Redmayne: We’re so lucky to get to jump into both of those worlds. How did it feel for you, as a Cuban actress, playing this American icon?
De Armas: At the beginning, it felt like, “How is this Australian director thinking that a Cuban woman can play Marilyn Monroe? He’s insane.” It wasn’t supposed to happen. It’s one of those roles that you think about, but that’s not going to be you. Not in the cinema, at least. In theater, sometimes you get to play parts that are very far from who you are. So for me, getting this role was a very personal challenge. It was an opportunity for me to prove to myself what I could do, what my limitations were. And it was a big risk, because I knew, “Oh, my gosh, if I don’t get this one right, this is over.”
De Armas: I’ll be raising cows and chickens in the countryside. I’ll be doing something else. I will never work again. And then it’s such a beautiful thing because you realize that you do have a lot more in common. And then you hear your people and your friends saying these beautiful things — how proud they are, how they feel represented.

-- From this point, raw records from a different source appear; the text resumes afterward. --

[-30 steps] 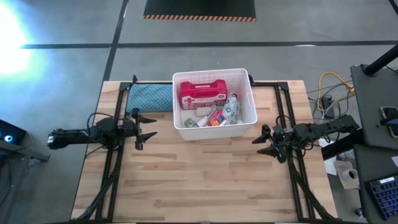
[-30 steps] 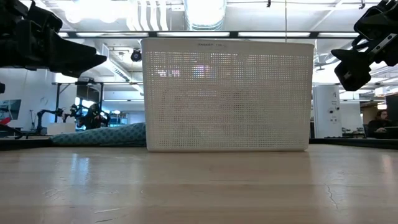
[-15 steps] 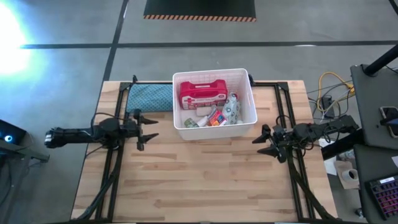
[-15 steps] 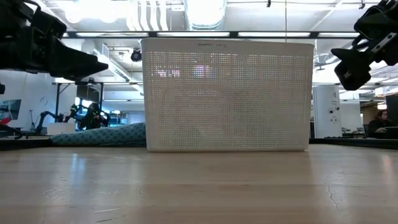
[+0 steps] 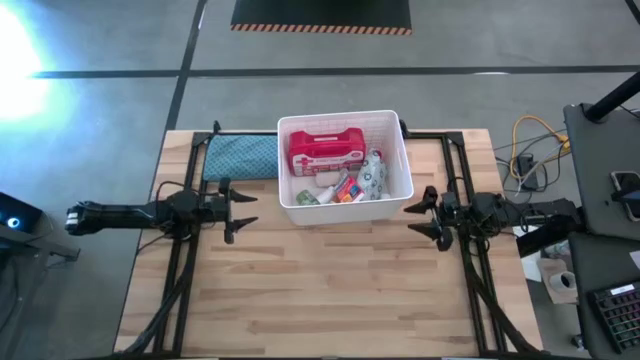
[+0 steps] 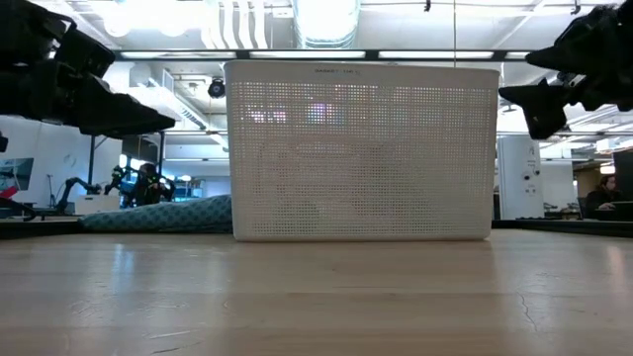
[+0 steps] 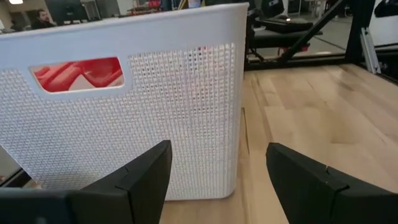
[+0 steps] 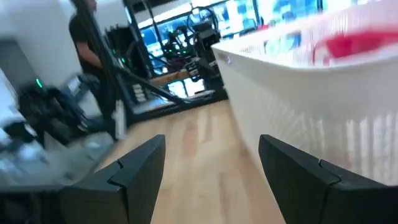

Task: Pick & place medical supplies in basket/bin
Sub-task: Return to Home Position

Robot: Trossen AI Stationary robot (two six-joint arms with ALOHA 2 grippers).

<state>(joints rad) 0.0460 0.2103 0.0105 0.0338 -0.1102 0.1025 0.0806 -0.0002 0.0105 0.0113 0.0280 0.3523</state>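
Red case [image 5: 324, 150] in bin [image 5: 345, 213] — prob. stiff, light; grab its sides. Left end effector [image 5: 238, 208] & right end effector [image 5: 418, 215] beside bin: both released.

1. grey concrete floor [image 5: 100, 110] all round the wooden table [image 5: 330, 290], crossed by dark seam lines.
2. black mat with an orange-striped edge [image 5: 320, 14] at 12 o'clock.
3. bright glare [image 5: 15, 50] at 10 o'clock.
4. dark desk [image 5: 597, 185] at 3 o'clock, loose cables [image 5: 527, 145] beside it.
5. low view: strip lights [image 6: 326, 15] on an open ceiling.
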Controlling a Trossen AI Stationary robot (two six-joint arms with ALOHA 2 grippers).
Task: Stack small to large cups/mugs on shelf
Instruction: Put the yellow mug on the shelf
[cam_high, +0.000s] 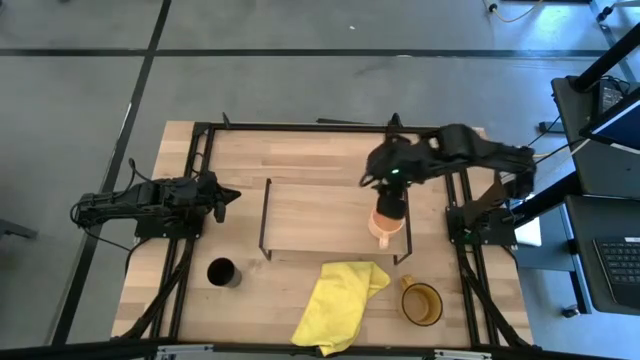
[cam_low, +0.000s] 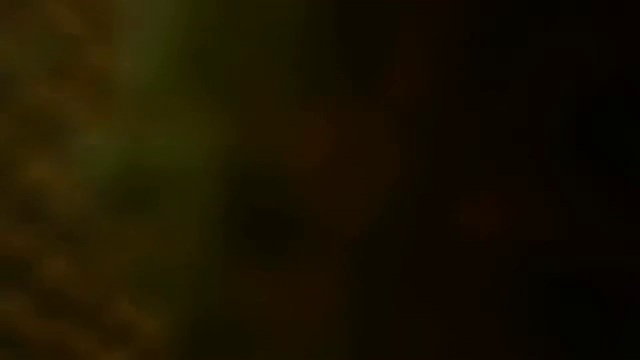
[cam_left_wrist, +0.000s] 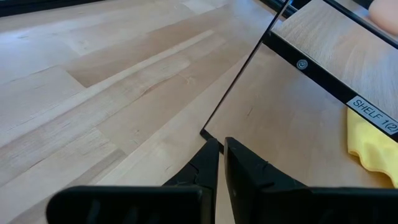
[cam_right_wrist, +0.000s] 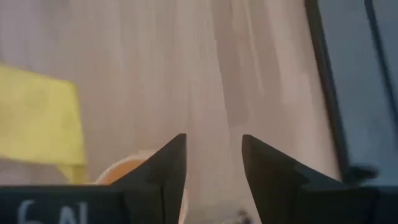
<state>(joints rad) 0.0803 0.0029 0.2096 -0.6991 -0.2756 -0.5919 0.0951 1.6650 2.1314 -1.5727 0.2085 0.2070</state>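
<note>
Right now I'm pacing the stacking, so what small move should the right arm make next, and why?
Probably lift the right gripper straight up. Its fingers are open above the peach-orange mug, which sits on the shelf, while the amber mug and black cup wait on the table.

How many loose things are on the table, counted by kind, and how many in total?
Cups: 3 (black cup, amber mug, peach-orange mug)
Cloths: 1 (yellow cloth)
Shelves: 1 (shelf)
Total: 5

The peach mug (cam_high: 383, 226) stands on the shelf (cam_high: 310, 215) at its right end. The black cup (cam_high: 222, 272) and amber mug (cam_high: 422, 303) stand upright on the tabletop, well apart.
</note>
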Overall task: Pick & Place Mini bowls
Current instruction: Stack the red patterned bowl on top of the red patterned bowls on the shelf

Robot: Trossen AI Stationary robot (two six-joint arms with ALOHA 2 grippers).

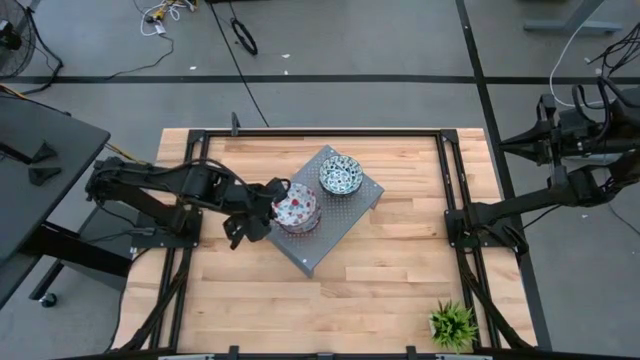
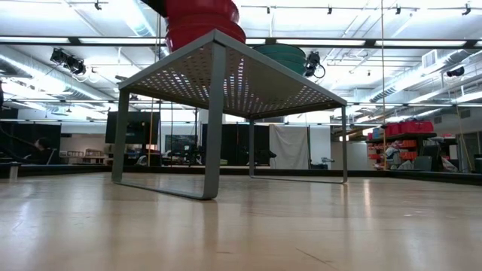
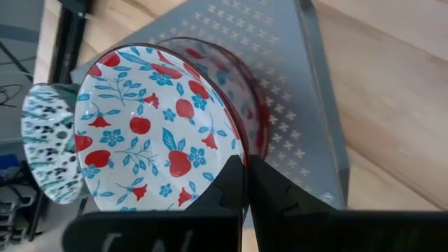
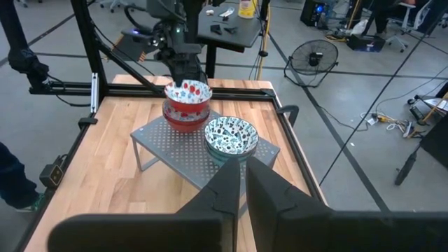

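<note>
Two stacks of mini bowls sit on one raised stand, on a wooden table. Item, table (image 1: 330, 300): pale butcher-block top with a dark frame along its edges. Item, left arm (image 1: 160, 185): dark, jointed, reaching from the table's left side to the stand. Item, right arm (image 1: 560, 195): parked past the table's right edge, well apart from the stand; right gripper (image 4: 243, 192) fingers stand close together with nothing between them. Item, stand (image 1: 345, 215): grey perforated metal platform on bent legs, set at an angle near the table's middle; the low view shows it from beneath (image 2: 226, 83). Item, red-patterned stack (image 1: 297, 212): on the stand's corner nearer the left arm, red outer walls, white inside with red fruit and blue sprigs. Top red-patterned bowl (image 3: 157, 126) is tilted against the bowl under it, and the left gripper (image 3: 245, 189) is clamped on its rim, fingers nearly together. Item, teal-patterned stack (image 1: 341, 177): on the stand's farther corner, just beside the red stack and apart from it, dark floral speckle inside (image 4: 231, 134). Item, potted plant (image 1: 453, 324): small, green, near the table's front right corner, well apart from the stand.
</note>
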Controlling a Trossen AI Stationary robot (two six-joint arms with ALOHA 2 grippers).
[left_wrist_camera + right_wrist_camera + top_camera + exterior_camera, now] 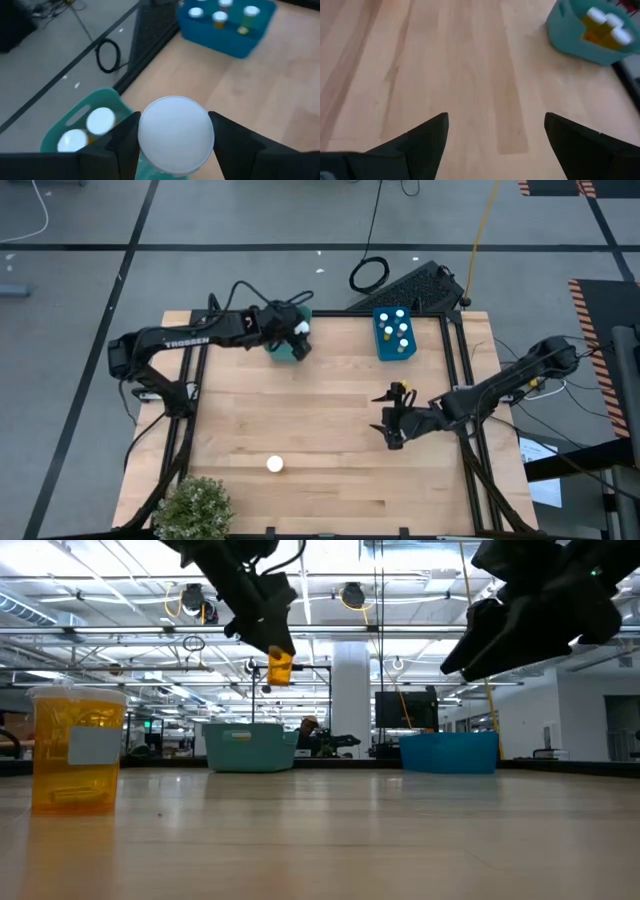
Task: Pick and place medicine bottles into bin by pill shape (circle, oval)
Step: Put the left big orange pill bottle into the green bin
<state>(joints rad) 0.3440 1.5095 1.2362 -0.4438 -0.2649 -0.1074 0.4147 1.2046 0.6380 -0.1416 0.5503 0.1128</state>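
Observation:
My left gripper [300,330] is shut on an orange medicine bottle with a white cap [176,134], over the teal bin [287,345] at the table's far left. In the low view the bottle [279,667] hangs above that bin [250,748]. Two capped bottles [100,121] stand inside the teal bin. The blue bin [395,332] at the far middle holds several bottles. One more bottle [275,465] stands upright on the table near the front edge. My right gripper [388,414] hovers open over bare wood at the middle right. My left gripper pinches the bottle's top end, at the sides of the white cap [145,145], between its two fingers. The fingers come from above, pointing down. The bottle hangs roughly upright, its orange body [280,670] below the fingertips, clear of the teal bin and the table.
A potted plant [195,508] stands at the table's near left corner. A black keyboard [415,285] and a coiled cable [368,275] lie on the floor beyond the far edge. Bare wood spreads across the table's middle [320,410].

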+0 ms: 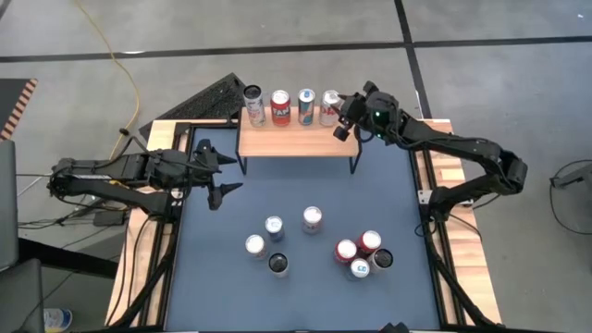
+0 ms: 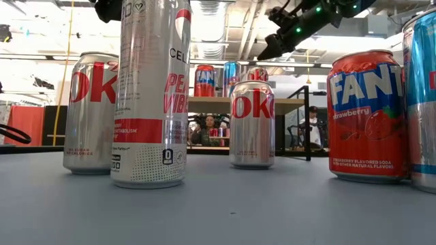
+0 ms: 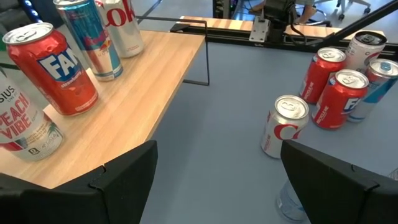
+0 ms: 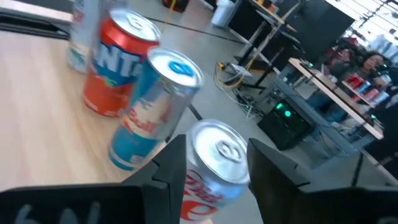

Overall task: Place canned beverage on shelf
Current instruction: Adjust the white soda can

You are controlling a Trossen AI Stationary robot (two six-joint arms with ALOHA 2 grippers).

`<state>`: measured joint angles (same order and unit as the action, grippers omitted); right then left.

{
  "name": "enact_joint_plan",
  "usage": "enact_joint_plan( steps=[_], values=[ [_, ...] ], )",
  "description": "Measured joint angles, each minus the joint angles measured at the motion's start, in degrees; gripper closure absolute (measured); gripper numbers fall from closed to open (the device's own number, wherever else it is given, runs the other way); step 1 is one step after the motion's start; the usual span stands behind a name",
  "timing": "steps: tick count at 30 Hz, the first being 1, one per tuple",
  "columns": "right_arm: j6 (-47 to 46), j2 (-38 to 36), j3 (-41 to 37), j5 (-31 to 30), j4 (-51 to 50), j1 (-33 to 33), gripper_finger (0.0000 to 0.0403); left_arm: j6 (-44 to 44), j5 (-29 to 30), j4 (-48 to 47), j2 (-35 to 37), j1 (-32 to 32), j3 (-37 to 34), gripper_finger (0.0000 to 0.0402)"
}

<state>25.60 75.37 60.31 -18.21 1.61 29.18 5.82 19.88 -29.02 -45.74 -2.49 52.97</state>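
The shelf (image 1: 296, 141), a light-wood top on thin black legs, stands at the table's far edge. A silver Celsius can (image 1: 254, 104), a red Fanta can (image 1: 280, 106) and a blue Red Bull can (image 1: 306, 106) stand on it. At its right end is a silver Diet Coke can (image 1: 330, 108). My right gripper (image 1: 342, 117) is at that can, its fingers on either side of it (image 4: 217, 158). My left gripper (image 1: 227, 174) is open and empty over the table's left side, near the shelf's left end. My right gripper pinches the Diet Coke can's upper wall (image 4: 198, 186) just below its top rim, between its two fingers. The fingers come from the table's right side, slanting down. The can stands upright in line with the others; its base is hidden by the fingers.
Several cans stand on the blue mat: three silver and one dark near the middle (image 1: 274, 227), and a cluster of red, dark and blue ones (image 1: 361, 254) to the right. The wooden table rim (image 1: 458, 231) frames the mat. A person (image 2: 208, 126) sits in the room behind.
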Motion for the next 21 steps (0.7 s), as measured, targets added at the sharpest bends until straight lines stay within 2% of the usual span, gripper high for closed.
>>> enact_joint_plan(
  steps=[3,11,15,21],
  values=[
    [-2.14,0.00,0.00,0.06,-0.36,0.82,0.0201,-0.02,0.00,0.00,0.00,-0.01,-0.02,0.0069],
    [-8.42,0.00,0.00,0.04,-1.34,2.00,0.0085,-0.26,0.02,0.00,0.01,-0.01,-0.01,0.0069],
    [-11.21,0.77,0.00,0.01,-1.60,2.12,0.0063,-0.26,0.02,0.00,0.00,-0.01,0.00,0.0069],
    [-13.84,4.70,-0.04,0.89,-2.14,3.27,0.0063,-0.25,0.28,0.00,0.01,-0.01,0.00,0.0069]
  ],
)
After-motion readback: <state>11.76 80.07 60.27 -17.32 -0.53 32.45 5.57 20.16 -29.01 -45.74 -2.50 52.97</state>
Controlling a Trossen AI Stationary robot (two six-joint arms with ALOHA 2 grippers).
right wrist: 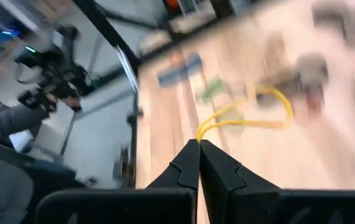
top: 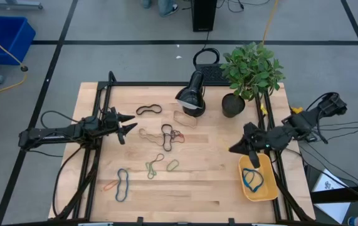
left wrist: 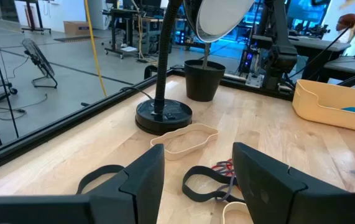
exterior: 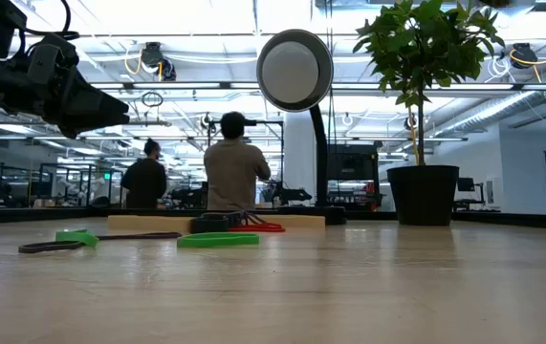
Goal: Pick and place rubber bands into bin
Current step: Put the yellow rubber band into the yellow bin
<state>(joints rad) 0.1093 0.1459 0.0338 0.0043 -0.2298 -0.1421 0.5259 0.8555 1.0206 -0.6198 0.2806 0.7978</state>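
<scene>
Several rubber bands lie flat on the wooden table: a black one (top: pixel 148 110), a tan one (top: pixel 185 118), a tangled cluster (top: pixel 166 135), green ones (top: pixel 153 166), and a blue one (top: pixel 123 184) beside an orange one (top: pixel 110 185). The yellow bin (top: pixel 268 191) stands at the near right with a blue band (top: pixel 252 180) inside. My right gripper (top: pixel 235 149) hovers just left of the bin's far end, shut on a yellow band (right wrist: pixel 252 112). My left gripper (top: pixel 127 125) waits open at the table's left, level, with nothing between its fingers (left wrist: pixel 196 180). My right gripper pinches one end of the yellow band's loop (right wrist: pixel 204 130) between its two fingertips. The rest of the loop reaches out past the fingertips, slack. The view is blurred, so I cannot tell whether any part of the band touches the table.
A black desk lamp (top: pixel 191 94) and a potted plant (top: pixel 251 72) stand at the table's far side. The black frame rails (top: pixel 103 113) run along the left and right edges. People stand in the room beyond the far edge (exterior: pixel 234 162).
</scene>
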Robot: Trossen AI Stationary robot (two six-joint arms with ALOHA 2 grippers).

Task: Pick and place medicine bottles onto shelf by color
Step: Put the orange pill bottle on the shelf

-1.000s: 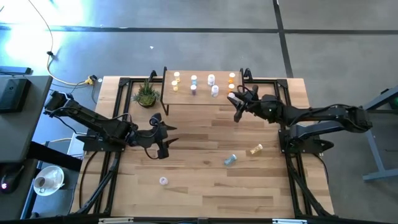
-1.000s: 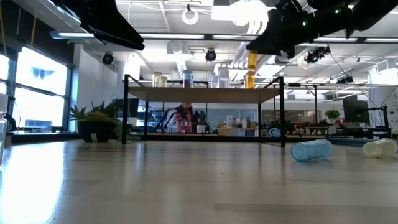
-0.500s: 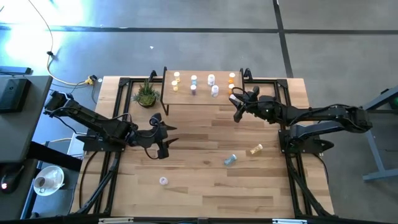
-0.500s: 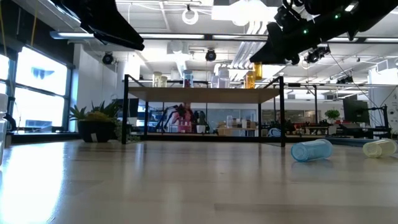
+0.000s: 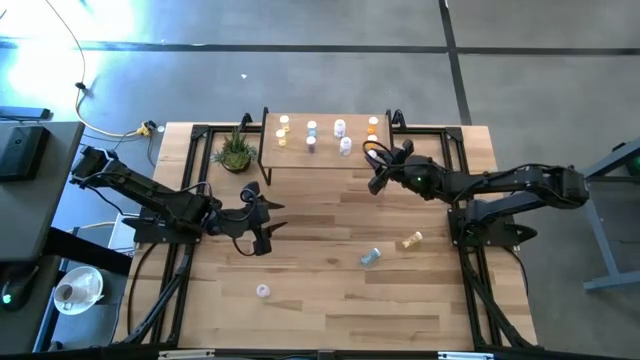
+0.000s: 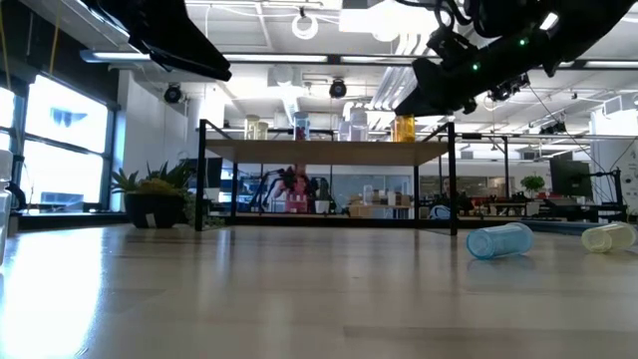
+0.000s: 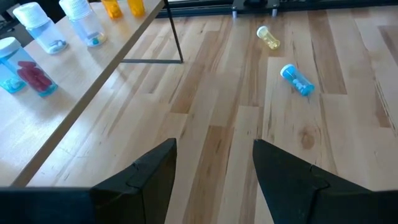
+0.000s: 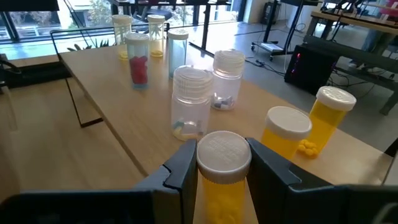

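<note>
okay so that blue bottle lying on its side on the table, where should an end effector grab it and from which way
Grip the blue white-capped bottle across the middle of its round body, coming straight down from above. It lies flat on the wooden plank table, cap sideways, so the fingers should straddle the long axis.

Shelf front edge bare, back rows crowded with bottles. Right tool at shelf's right end, two orange bottles just beside it. Bench centre open. Obstacles: blue bottle, yellow bottle lying right of centre; plant left of shelf.
</note>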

I left Cuba when I was 18. I was acting there, but then I left and I haven’t done any films in Cuba for a long time. So you go back and see your friends, but you’re not a part of that industry anymore. And you feel like you’re gone. They don’t see you as a Cuban actress anymore because you’re now working in Hollywood. And it’s very sad. But then you see the reaction, and then you understand how they really feel. And, actually, it’s very personal for them too. You realize that you were doing that for many other people without even knowing that they cared.
Redmayne: How amazing.
De Armas: They played “Blonde” in Cuba in the theaters. Original version, with the subtitles and everything, for five or six days. And they were packed. The lines outside the theaters were going around the corner.
Redmayne: I always say to young actors who are at drama school or university, “Play as far away from what you look like as you can. Because the second you get into the real industry, you will be playing to type.” For me, it was Stephen Hawking in “The Theory of Everything” — suddenly you’re expected to take this massive punt without having done any of the steps between. That fear in that moment when you get cast, and then you’re like, “Oh, my God, this is the greatest thing.”
De Armas: “Great. But now what?”
Redmayne: A millisecond later, it’s like, “Oh, terrible.”